Из нас троих я был наиболее близок к армии: отец моей Инки был морским летчиком. Он по целым дням пропадал на аэродроме, и все у них дома жили ожиданием его. Он был простым и веселым человеком, но опасность его профессии создавала вокруг него ореол необыкновенности. Я часто бывал у Инки дома. Ко мне ее отец относился с насмешливой доброжелательностью и называл меня женихом. Он любил свое дело, постоянно рассказывал о разных случаях во время полетов и, когда узнал, что я собираюсь стать геологом, сказал:

– Ну что ж, геологи – тоже люди. У них работа почти как у летчиков – заплыть жирком не дает.

Я проверил решение уравнения. Сашка еще что-то писал. Значит, у меня был шанс сдать контрольную первым. Тогда до следующего экзамена я мог бы пить за Сашкины деньги газированную воду с сиропом в неограниченных количествах. Я подчеркнул ответ жирной чертой и посмотрел на директора школы: он преподавал в нашем классе математику.

– Кончил, Володя? – спросил он.

Я встал и пошел по проходу. Директор взял мой листок и сверил ответы.

– Надеюсь, решения также безукоризненны?

Я пожал плечами и засмеялся.

– Стараюсь, Виктор Павлович.

– Вас вызывает к двенадцати часам Переверзев.

Кого «вас» – директор не уточнял: это и так было понятно. Но зачем мы могли понадобиться Переверзеву?

Я вышел в светлый коридор с большими окнами и сел на подоконник. Если бы Алеша вызывал только меня, я бы не удивился. Мало ли зачем я мог ему понадобиться: до недавнего времени я был секретарем комитета комсомола школы – меня переизбрали перед самым экзаменом, – но для чего он вызывал Витьку и Сашку?

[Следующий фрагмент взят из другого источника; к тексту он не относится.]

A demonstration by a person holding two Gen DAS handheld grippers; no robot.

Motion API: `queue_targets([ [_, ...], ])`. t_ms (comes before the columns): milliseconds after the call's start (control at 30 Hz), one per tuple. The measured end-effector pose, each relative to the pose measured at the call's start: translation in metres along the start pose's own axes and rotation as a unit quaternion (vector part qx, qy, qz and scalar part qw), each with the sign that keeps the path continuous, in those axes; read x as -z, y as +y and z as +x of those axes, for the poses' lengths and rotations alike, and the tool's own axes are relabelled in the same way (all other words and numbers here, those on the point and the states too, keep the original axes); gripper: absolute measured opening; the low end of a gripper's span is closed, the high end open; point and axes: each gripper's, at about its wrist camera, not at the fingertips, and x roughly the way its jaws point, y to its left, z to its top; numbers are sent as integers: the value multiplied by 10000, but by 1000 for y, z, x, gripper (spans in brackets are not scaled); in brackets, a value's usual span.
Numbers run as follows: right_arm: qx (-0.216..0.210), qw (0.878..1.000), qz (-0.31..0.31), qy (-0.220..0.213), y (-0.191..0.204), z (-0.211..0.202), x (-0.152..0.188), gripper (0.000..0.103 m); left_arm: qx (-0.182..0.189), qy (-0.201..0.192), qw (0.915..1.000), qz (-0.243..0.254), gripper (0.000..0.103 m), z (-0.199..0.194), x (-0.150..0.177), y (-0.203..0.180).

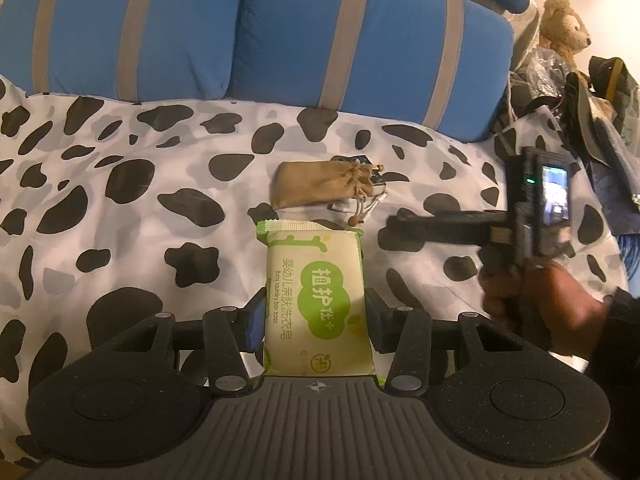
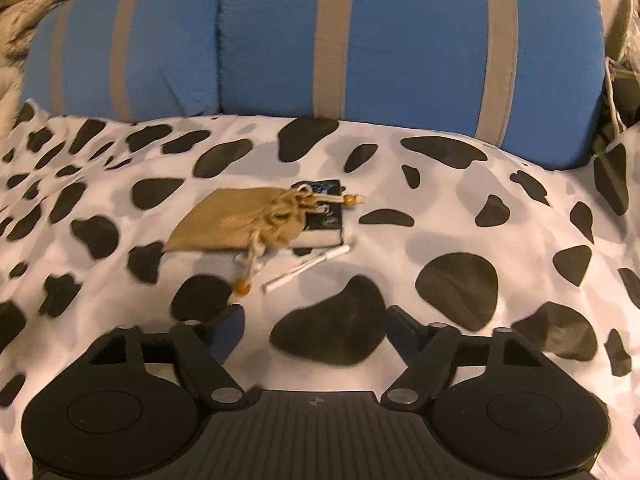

Алеша Переверзев был секретарем городского комитета комсомола. Мы хорошо знали Алешу: три года назад он окончил нашу школу. Он был хорошим оратором. Он вообще был дельным парнем, но оратором он был особенным. Он мог произнести речь по любому поводу. Например, я отлично помнил его речь о вреде сусликов. Он произнес ее в девятом классе, когда вся школа готовилась выступить против них в поход. Он открыл нам глаза на паразитическую жизнь сусликов – этих коварных врагов молодых колхозов и советской власти. Может быть, я ошибаюсь, но, по-моему, Алешина речь против сусликов решила его судьбу: на собрании был секретарь горкома партии, и речь ему очень понравилась.

В коридор вышел Сашка.

– Зачем мы понадобились Алеше? – спросил он и подозрительно посмотрел на меня выпуклыми глазами.

– С таким же успехом я могу спросить об этом тебя.

– Хорошенькое дело! Ничего себе секретаря терпели: он не знает, зачем его вызывает начальство.

Витька тоже вышел в коридор и теперь стоял рядом с нами.

– Может, опять субботник на стадионе? – спросил он.

– Во время экзаменов? Надеюсь, такое не придет в голову даже Алеше. – Сашка снова подозрительно посмотрел на меня.

– Зачем гадать? Пойдем и узнаем. Кстати, очень хочется пить. Я выпью ведро.

– Чистой? – спросил Сашка.

– Чистую будешь ты пить. Мне больше нравится с сиропом.

В оконном стекле переливалось синее море и плыли белые облака. От окна к двери тянулась широкая полоса солнца. Письменный стол и солнце отделяли нас от Алеши. Когда ветер шевелил створку окна, солнце скользило по полу, ложилось на угол стола и на наши ноги с поднятыми коленями: мы сидели на низком клеенчатом диване с продавленными пружинами. На диване еще сидел Павел Баулин – матрос из порта, старше нас года на три. Мы были мало знакомы с этим широкоплечим парнем в брюках клеш и полосатой тельняшке и знали его только как местную знаменитость: Павел был чемпионом Крыма по боксу. Мы сидели и слушали сначала военкома, теперь Алешу.